Le journal turc « Sabah » a rendu public des conversations entre le consulat saoudien à Istanbul et les autorités à Riyad, et ce durant la période entre le 28 septembre au 2 octobre 2018 qui est le jour dans lequel le célèbre journaliste saoudien Jamal Khashoggi a été assassiné et sauvagement découpé en morceaux.

Le 28 septembre, lorsque Khashoggi est arrivé au consulat, le chef des renseignements généraux et le fonctionnaire du consulat d’Istanbul Chafîi al-Mazini a fait signalé à Riyad que c’est urgent.

Toujours selon le journal turc, une journée avant l’arrivée de la victime, une équipe de renseignements technique a examiné le consulat à la recherche de dispositifs de surveillance, mais elle n’a pas réussi à les trouver. L’équipe est rentrée à Riyad le 29 septembre à 17 h 15 min.

Le 28 septembre, avant que Khashoggi ne quitte Istanbul, des responsables saoudiens l’ont contacté pour lui demander de se rendre au consulat le 2 octobre et ont communiqué ces informations à Riyad.

Durant une conversation téléphonique entre Maher al-Matreb, un officier dans les renseignements saoudiens et Chafîi al-Mazini, Maher a indiqué qu’il a envoyé les instructions de Hatem ( al-Qahtani ) au Bureau de la communication chargé de superviser les faux comptes sur les réseaux sociaux.

Pendant le même jour à 19h 08min, un responsable du Bureau de communication présidé par al-Qahtani a appelé le consul général à Istanbul al-Atibi pour lui indiquer que le chef de la sûreté de l’État lui a donné une mission spéciale.

Le journal turc « Sabah » a insisté sur le fait que ces phrases confirment l’implication du prince héritier dans le crime étant donné que le chef de la sûreté de l’État ne peut donner des instructions sans l’approbation de Ben Salmane.

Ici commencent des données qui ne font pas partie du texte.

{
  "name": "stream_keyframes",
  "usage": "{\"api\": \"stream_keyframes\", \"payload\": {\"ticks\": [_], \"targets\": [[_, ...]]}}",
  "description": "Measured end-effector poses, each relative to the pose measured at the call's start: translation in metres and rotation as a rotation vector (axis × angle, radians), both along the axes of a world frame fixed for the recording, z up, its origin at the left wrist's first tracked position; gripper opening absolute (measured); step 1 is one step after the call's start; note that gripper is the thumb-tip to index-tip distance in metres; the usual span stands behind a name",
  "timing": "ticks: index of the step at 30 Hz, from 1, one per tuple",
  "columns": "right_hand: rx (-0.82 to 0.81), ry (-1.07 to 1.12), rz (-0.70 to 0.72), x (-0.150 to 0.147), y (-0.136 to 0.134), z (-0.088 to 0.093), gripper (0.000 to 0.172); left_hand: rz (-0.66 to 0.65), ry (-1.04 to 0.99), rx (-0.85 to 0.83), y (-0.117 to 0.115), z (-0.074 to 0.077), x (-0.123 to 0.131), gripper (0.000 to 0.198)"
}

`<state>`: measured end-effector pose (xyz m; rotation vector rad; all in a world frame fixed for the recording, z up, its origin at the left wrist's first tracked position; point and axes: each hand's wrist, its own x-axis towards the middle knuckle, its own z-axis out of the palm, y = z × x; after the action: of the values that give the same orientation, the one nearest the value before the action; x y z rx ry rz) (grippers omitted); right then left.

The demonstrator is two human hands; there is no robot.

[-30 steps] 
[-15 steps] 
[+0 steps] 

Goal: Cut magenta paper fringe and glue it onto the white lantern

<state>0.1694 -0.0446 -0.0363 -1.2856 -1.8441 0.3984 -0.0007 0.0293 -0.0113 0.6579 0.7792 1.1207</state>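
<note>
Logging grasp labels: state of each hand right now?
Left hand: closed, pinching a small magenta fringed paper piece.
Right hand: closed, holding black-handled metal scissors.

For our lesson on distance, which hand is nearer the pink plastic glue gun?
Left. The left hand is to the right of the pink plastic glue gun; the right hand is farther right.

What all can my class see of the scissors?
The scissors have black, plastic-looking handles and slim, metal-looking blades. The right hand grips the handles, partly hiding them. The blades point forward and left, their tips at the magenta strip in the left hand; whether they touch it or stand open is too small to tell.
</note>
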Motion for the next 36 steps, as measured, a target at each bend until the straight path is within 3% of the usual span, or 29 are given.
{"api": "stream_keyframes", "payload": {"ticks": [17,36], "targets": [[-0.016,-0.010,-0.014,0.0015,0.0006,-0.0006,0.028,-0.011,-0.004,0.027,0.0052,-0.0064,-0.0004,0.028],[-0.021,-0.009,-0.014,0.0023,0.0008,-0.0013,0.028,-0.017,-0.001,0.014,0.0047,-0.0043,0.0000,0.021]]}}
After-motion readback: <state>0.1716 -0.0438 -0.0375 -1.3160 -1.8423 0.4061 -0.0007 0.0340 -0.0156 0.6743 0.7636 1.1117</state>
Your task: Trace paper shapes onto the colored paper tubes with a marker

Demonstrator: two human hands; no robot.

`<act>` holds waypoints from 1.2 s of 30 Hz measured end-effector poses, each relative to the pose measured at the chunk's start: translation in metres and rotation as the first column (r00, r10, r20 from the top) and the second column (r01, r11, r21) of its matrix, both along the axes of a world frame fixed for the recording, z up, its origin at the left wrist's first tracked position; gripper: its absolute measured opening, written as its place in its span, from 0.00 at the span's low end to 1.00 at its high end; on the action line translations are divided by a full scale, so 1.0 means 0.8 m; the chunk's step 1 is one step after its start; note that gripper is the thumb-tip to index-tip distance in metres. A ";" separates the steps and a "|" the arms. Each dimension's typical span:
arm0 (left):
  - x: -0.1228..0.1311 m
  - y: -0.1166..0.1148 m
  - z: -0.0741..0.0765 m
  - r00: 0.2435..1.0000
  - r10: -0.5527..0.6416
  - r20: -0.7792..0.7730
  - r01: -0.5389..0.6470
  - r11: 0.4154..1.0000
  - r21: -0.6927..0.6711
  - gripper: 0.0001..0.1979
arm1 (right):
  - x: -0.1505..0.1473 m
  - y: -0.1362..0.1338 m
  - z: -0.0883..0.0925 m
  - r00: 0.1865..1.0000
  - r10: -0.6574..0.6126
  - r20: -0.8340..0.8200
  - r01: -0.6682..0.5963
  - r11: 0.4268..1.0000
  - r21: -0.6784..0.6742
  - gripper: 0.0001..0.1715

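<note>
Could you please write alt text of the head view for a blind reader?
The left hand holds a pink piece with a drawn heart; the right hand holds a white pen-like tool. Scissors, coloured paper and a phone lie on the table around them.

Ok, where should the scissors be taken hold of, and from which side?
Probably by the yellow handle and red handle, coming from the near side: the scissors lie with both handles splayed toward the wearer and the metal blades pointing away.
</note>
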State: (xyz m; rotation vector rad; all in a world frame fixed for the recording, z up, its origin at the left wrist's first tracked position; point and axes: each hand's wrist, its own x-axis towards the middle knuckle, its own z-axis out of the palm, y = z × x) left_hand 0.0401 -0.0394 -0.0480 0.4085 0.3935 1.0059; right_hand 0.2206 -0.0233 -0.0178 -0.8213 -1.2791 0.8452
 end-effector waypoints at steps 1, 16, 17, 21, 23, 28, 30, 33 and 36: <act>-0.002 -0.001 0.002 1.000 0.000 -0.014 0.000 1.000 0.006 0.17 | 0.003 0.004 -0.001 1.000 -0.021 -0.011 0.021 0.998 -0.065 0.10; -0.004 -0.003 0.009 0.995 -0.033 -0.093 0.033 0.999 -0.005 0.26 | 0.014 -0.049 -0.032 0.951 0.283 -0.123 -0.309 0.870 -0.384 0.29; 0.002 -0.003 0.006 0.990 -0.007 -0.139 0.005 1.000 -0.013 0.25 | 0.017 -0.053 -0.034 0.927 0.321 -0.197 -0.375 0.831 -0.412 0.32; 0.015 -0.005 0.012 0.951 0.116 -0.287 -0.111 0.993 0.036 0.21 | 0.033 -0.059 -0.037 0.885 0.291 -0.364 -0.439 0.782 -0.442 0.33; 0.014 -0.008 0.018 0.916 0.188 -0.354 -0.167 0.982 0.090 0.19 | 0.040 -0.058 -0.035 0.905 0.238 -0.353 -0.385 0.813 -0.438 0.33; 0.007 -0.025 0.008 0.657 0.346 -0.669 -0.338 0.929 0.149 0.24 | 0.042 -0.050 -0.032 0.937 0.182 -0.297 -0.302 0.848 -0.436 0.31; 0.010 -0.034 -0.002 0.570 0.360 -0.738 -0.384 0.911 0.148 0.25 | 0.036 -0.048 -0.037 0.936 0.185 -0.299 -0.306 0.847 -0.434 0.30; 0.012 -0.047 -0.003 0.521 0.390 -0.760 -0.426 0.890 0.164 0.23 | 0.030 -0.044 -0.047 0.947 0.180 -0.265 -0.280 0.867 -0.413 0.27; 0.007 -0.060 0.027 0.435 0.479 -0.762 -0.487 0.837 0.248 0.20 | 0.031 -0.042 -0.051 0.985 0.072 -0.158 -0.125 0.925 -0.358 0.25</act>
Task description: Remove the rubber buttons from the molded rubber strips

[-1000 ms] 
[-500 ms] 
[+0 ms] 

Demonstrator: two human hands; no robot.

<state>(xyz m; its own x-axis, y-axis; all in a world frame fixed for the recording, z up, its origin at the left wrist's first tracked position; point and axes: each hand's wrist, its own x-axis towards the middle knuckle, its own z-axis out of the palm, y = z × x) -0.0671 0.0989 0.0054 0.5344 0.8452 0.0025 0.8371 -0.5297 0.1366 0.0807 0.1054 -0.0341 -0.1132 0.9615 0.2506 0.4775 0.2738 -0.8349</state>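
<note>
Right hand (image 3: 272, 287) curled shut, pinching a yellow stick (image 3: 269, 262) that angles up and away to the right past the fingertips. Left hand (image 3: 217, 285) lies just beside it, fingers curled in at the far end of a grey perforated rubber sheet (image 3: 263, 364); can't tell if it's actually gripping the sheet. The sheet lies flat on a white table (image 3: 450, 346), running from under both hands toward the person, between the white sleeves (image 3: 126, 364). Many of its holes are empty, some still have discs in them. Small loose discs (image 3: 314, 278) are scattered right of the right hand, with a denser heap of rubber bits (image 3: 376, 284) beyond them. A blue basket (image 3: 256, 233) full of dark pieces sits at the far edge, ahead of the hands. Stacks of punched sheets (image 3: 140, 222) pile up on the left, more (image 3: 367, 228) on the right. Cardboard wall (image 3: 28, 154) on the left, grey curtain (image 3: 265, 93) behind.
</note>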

Durant la conversation téléphonique entre al-Atibi et un responsable du Bureau de la communication, les deux hommes se demandaient si la personne à laquelle la mission a été confiée (al-Mazini) était digne de confiance. Le responsable du Bureau d’al-Qahtani a assuré que cette mission a besoin de quelqu’un capable d’assumer sa responsabilité.

Le journal a également publié la transcription d’une conversation entre deux responsables dont les noms n’ont pas été précisés :

Le premier: demain, une commission arrivera de l’Arabie Saoudite et va préparer quelque chose dans l’un des bureaux du consulat dans l’étage où je travaille.

Le deuxième: d’accord, la commission occupera-t-elle le deuxième étage aussi ?

Le premier: non, les travaux se feront dans un bureau à côté du mien et se poursuivront pendant deux ou trois jours. Personne des fonctionnaires ne serait présent.

Le deuxième: d’accord, je serais dans le consulat a 8h du matin.

Il est à rappeler que Khashoggi a été tué par un commando saoudien le 2 octobre 2018 a l’intérieur du consulat de Riyad à Istanbul. Un crime qui a secoué l’opinion publique mondiale laquelle exige toujours la traduction en justice des assassins.